Öte yandan, alkol yalnızca endişenizi artıracaktır - o anda değil, ertesi sabah. Bu nedenle, Pazar günü, çalışma haftasına yaklaşma korkusu yorgunluk, dehidrasyon ve akşamdan kalma ile daha da kötüleşecek.

5. Çalışmanın en yüksek hedefini tanımlayın

Düşün, neden çalışıyorsun? Tabii ki, yiyecek ve giyecek için ödenecek bir şeye sahip olmak. Ama daha önemli bir şey olmalı. Belki de çalışma sayesinde hayallerinizdeki yolculuk için para biriktireceksiniz? Yoksa yaptığınız şey diğer insanlara fayda sağlıyor mu?

İşinizin temel ihtiyaçları karşılamakla ilgili olmadığını, ancak bir değeri olduğunu anlarsanız, bu konuda daha az endişe duyacaksınız.

6. İşin olumlu yönlerine odaklanın

İşin daha yüksek bir amacı yoksa, o zaman kesinlikle bazı avantajlar olacaktır. Örneğin, iyi meslektaşlar, kişinin ufkunu genişleten ve sadece zevk getiren iletişim. Veya daha sonra faydalı olacak değerli deneyimlerin kazanılması.

Burada toksik bir pozitiften bahsetmediğimizi anlamalısınız - bu artılar eksileri engellemeyecek, olumsuz duygular yaşamanızı yasaklamayacak. Ama karanlıkta olmadığınızı anlayacaksınız ve bu sizi daha iyi hissettirebilir.

7. Meslektaşlarınızla konuşun

Deneyimlerinizde yalnız olmama ihtimaliniz yüksek. Stres konusunu hangi meslektaşlarınızla tartışabileceğinizi bir düşünün? Duygularınızı ve düşüncelerinizi paylaşacak kadar kime güveniyorsunuz?

Bu sorunla ikiden fazla kişi karşılaştıysa, o zaman patronla tartışmak için gündeme getirilebilir - ya bu konuşma departmanınızdaki değişiklikler için bir başlangıç ​​noktası olursa?

8. Akıl sağlığınızı kontrol edin

Kaygı, ilgisizlik, korku… Tüm bunlar, işinizden zevk alıyor olsanız bile, zihinsel sağlık sorunlarının sonucu olabilir.
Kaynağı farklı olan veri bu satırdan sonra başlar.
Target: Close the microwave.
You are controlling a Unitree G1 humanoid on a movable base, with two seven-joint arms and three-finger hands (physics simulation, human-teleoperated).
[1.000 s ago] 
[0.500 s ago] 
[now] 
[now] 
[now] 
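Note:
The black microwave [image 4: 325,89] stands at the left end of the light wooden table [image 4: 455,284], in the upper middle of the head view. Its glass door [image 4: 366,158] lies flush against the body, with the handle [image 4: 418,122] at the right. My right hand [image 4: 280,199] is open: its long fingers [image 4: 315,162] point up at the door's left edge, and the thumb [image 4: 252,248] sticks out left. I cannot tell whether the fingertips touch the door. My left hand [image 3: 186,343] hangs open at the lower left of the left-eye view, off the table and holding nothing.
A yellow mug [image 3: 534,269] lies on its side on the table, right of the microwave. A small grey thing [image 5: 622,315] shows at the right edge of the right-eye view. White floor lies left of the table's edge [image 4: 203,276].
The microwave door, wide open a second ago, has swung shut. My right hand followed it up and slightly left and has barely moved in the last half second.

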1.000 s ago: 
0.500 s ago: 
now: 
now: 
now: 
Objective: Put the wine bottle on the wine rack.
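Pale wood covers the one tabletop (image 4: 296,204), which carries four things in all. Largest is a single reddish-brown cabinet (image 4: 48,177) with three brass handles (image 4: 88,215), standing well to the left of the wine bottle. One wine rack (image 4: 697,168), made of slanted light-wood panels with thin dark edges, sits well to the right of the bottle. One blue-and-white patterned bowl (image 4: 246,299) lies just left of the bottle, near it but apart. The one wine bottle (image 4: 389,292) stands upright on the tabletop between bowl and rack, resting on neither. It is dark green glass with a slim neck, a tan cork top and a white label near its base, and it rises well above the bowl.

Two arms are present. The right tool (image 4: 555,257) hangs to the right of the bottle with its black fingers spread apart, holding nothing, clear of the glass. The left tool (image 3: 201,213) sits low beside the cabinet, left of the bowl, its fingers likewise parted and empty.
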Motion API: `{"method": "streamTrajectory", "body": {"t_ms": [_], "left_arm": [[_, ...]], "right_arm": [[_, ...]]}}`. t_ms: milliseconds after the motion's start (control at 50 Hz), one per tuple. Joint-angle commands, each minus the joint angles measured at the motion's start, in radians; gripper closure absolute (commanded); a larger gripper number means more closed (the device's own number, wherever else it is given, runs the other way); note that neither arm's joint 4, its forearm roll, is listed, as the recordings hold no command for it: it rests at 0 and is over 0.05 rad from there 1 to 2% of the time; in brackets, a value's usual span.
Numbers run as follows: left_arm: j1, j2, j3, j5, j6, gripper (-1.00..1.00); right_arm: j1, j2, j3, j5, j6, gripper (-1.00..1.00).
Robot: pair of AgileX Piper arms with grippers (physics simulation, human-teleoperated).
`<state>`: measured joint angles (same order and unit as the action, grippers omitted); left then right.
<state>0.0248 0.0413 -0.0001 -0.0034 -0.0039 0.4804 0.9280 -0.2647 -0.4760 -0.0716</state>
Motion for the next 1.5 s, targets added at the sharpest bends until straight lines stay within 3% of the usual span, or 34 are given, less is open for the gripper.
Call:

Ve eğer değilse daha da fazlası. Tabii ki, bir uzmana danışmak asla gereksiz olmayacak, ancak özellikle endişe verici çanlar, çalışma günü boyunca karın ağrısı, titreme ve nefes darlığıdır.

9. Yeni bir iş aramaya başlayın

Artılar aradın, kendine bir hafta sonu ayarladın ve bir uzmana döndün, ama yine de işe gitmek istemiyor musun? Muhtemelen yeni bir yer aramayı düşünmelisiniz.

Bir yandan sizin için önemlidir - sağlığınız için, gelecek için. Öte yandan, çevreniz için, iş ile zor bir ilişki hayatın tüm alanlarını etkilediğinden.